*WHAT THE TASK ASKS:*
Across the records below, how many lines include the string "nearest"? State the number and nothing more.

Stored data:

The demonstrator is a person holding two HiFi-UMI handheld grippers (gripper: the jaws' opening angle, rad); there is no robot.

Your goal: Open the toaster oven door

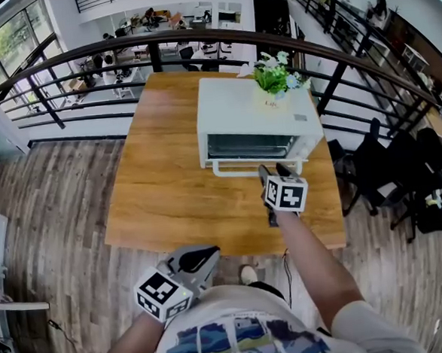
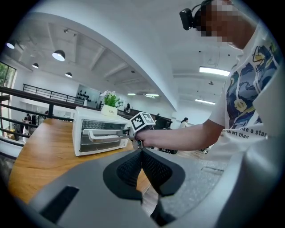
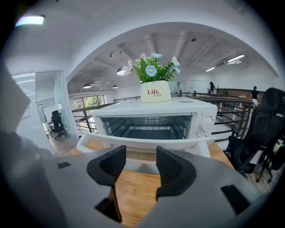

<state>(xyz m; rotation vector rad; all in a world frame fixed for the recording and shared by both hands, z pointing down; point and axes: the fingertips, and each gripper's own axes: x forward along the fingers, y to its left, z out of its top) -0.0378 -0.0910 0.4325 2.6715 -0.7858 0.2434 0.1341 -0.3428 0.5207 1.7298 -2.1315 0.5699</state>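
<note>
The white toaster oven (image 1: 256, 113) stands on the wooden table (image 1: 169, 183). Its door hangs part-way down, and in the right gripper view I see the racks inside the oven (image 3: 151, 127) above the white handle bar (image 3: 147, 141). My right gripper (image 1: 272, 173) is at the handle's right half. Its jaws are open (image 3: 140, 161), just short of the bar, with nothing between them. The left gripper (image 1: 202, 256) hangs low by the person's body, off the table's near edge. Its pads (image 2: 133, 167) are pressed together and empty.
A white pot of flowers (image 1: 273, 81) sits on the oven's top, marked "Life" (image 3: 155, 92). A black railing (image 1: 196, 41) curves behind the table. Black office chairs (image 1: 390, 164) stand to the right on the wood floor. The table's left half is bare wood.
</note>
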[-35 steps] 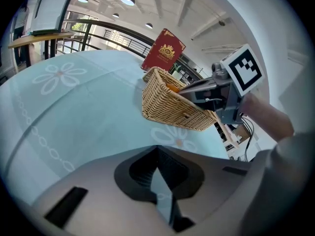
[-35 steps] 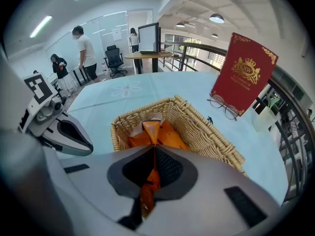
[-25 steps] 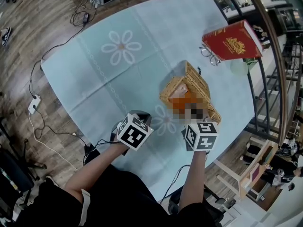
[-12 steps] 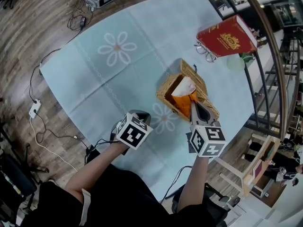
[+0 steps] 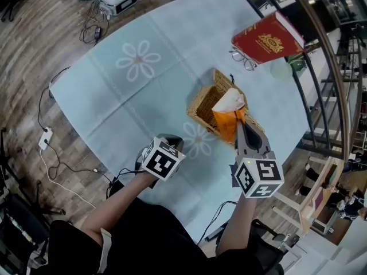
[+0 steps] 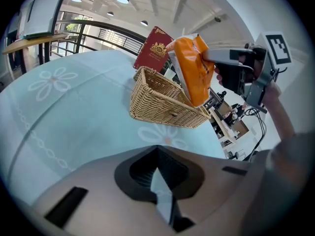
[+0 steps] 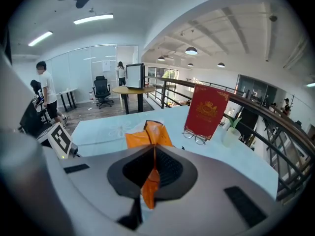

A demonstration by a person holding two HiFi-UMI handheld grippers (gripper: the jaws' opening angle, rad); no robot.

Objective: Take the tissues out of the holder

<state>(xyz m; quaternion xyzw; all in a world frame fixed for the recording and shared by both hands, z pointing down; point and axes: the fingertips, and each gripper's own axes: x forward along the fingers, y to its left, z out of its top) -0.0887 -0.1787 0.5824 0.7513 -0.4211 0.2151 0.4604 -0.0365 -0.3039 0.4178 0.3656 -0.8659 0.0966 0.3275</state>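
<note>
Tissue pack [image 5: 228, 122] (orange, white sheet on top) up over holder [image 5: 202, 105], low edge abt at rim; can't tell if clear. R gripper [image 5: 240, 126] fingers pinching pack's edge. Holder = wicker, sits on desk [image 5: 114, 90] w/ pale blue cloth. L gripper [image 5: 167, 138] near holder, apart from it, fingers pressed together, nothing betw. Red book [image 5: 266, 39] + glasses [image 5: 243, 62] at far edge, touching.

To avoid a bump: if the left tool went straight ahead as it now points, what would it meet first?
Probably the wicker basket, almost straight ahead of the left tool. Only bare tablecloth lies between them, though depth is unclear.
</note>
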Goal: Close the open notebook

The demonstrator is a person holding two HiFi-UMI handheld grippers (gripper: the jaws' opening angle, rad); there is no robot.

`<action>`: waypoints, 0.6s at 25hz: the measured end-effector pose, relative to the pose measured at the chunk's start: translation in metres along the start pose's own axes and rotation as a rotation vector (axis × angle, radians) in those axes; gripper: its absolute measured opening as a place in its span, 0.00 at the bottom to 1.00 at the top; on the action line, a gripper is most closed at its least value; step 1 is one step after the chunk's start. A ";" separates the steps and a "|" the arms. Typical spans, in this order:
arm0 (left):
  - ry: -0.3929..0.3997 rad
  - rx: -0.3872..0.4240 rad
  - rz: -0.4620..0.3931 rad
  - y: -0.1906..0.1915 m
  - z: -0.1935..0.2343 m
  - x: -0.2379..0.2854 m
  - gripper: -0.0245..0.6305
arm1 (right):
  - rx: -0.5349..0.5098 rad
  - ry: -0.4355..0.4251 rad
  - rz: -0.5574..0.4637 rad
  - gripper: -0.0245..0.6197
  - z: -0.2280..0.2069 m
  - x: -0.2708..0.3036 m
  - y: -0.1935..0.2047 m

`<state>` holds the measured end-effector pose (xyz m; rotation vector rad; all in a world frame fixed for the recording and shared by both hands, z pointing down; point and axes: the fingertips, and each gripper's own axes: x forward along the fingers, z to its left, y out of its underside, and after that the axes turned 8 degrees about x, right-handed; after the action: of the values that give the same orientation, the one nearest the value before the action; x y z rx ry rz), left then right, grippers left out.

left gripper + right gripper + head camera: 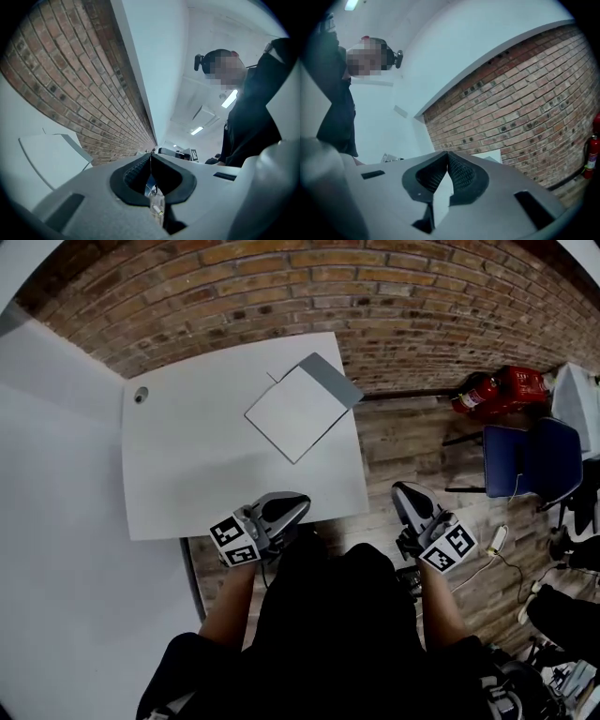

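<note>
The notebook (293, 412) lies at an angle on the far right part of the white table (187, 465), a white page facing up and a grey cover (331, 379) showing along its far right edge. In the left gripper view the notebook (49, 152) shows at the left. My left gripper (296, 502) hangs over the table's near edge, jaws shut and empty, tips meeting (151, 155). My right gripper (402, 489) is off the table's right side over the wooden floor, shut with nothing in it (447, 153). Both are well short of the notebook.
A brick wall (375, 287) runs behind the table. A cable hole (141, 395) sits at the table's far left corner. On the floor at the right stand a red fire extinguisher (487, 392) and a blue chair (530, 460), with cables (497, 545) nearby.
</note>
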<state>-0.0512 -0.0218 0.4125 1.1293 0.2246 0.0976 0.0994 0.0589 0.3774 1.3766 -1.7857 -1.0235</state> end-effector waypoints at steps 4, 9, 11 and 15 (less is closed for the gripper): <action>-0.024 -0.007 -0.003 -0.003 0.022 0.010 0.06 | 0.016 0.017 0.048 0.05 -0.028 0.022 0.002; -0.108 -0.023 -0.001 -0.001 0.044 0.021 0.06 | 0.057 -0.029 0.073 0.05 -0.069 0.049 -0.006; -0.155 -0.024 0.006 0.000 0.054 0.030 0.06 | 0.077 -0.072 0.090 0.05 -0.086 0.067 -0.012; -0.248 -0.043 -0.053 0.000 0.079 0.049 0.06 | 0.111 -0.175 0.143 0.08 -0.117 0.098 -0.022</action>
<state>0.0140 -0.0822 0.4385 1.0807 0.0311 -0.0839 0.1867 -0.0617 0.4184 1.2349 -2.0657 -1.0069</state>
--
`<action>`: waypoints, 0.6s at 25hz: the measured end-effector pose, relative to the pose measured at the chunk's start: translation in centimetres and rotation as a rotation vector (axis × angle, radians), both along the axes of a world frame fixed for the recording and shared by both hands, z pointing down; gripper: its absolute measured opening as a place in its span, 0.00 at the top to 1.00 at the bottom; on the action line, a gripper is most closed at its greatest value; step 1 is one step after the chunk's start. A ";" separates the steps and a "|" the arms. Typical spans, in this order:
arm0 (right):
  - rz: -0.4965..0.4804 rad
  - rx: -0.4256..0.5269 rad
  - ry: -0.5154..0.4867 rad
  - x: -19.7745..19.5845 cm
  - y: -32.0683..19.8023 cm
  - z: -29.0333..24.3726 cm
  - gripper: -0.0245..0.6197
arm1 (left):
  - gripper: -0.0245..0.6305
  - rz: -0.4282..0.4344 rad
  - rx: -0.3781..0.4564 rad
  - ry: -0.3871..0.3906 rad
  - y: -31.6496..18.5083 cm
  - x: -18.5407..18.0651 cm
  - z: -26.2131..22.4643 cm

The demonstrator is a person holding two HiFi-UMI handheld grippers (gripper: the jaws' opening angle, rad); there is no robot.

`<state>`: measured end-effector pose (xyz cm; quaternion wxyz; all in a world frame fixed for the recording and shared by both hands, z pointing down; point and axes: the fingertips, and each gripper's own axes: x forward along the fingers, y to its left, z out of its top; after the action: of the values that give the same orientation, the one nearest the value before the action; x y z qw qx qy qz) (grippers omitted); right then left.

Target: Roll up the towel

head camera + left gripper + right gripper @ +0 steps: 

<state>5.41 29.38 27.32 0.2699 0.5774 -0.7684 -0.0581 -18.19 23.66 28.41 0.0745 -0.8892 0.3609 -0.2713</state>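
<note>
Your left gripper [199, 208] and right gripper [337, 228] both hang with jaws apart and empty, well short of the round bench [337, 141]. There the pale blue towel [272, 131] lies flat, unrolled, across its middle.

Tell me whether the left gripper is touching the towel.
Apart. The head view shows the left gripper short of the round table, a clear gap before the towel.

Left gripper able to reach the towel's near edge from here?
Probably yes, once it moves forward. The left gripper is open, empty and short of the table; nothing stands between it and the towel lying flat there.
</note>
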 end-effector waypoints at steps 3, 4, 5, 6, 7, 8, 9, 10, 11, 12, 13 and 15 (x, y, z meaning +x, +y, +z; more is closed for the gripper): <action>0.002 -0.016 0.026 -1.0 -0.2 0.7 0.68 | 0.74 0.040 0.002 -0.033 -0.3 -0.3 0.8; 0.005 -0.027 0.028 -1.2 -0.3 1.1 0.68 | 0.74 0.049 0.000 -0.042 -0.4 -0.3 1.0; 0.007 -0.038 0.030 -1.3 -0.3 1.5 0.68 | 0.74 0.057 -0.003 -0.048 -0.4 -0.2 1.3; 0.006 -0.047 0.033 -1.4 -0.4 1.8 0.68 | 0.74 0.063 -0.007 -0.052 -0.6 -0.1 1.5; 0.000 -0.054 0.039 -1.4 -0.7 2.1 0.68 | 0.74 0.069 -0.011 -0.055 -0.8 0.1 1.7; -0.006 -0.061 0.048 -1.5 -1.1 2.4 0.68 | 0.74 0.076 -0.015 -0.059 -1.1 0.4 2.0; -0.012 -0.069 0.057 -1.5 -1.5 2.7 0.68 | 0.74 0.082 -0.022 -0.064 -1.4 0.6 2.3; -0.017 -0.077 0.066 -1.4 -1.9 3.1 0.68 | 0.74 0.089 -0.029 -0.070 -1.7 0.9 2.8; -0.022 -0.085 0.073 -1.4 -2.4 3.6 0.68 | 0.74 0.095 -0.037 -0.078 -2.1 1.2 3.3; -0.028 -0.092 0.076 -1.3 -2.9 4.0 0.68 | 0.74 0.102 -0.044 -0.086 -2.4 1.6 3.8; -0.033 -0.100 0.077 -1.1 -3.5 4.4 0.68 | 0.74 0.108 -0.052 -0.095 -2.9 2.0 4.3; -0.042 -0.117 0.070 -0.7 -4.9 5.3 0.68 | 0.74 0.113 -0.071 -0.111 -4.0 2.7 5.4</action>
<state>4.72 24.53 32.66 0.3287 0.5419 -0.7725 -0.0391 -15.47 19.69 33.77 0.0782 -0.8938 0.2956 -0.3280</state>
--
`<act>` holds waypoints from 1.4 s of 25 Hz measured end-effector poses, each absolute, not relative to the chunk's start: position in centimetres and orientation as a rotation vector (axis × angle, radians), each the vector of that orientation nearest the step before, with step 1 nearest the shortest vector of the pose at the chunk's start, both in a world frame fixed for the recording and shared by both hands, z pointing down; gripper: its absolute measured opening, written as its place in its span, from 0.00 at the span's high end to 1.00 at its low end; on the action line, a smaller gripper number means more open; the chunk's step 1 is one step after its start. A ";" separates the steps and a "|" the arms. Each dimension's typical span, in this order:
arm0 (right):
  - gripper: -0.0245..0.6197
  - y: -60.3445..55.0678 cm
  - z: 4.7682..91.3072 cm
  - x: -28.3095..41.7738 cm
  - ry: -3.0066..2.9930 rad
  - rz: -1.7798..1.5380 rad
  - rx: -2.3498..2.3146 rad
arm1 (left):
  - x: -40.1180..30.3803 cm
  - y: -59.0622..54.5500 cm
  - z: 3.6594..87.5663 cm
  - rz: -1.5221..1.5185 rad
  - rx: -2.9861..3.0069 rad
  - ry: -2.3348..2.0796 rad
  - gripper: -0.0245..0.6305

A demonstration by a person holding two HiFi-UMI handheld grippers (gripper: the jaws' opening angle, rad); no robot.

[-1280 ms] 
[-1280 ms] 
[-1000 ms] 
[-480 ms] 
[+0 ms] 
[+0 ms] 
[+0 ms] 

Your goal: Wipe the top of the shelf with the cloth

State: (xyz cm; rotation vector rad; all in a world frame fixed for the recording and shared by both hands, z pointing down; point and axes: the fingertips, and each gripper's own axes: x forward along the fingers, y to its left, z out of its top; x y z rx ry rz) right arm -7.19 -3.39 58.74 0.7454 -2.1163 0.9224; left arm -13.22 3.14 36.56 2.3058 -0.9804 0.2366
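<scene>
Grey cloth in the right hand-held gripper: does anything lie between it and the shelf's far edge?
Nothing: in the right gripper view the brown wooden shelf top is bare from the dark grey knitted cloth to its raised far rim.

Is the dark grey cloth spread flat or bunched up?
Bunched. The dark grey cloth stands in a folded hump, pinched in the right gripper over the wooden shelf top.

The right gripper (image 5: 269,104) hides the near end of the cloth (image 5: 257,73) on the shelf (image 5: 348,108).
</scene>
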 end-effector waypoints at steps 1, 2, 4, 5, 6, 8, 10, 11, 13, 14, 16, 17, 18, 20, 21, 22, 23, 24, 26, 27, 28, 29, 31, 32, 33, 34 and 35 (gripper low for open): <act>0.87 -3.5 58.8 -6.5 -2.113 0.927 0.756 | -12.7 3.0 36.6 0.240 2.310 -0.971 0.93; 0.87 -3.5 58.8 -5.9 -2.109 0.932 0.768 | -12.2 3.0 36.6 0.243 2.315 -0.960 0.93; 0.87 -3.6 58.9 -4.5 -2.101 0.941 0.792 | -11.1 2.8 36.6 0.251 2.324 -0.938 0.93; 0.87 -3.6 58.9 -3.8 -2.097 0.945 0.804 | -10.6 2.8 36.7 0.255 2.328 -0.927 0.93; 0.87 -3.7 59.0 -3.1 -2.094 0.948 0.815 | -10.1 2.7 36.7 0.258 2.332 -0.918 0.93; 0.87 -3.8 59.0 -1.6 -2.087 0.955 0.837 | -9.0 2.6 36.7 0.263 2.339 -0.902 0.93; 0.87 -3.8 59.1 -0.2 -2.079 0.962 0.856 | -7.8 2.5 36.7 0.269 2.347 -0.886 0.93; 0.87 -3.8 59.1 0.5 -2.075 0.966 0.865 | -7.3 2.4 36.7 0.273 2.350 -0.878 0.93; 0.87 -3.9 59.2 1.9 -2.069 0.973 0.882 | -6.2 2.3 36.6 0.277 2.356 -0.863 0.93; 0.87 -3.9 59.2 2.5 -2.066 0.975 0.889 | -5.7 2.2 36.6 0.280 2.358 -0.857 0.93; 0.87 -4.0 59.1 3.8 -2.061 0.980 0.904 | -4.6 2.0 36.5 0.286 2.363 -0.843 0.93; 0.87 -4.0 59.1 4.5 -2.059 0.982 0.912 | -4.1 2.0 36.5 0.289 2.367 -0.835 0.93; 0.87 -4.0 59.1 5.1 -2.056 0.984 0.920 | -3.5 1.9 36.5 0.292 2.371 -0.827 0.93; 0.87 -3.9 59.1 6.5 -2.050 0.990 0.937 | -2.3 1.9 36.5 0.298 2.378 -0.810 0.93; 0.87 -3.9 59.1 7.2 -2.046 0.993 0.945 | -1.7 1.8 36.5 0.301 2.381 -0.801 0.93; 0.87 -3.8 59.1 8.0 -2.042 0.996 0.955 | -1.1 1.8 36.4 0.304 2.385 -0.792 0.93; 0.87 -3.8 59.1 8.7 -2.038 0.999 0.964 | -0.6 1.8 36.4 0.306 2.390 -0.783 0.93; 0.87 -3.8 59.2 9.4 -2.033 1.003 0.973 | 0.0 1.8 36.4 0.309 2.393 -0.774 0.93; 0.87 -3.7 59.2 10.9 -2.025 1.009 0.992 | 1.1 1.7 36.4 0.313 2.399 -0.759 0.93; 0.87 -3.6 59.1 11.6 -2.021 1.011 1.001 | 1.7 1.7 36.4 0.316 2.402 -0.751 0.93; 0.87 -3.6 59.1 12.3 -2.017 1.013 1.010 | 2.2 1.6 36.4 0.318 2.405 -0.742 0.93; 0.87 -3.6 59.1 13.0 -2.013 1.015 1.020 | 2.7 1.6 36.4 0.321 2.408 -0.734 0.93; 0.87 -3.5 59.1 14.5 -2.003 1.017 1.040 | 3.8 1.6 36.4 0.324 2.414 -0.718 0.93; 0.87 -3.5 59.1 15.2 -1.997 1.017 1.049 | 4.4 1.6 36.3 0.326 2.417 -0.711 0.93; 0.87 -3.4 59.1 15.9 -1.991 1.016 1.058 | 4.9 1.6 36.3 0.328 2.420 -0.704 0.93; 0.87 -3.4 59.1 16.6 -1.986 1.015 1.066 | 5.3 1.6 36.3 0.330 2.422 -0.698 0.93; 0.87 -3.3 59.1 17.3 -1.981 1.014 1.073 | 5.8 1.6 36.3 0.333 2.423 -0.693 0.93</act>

*FINISHED EXERCISE:*
3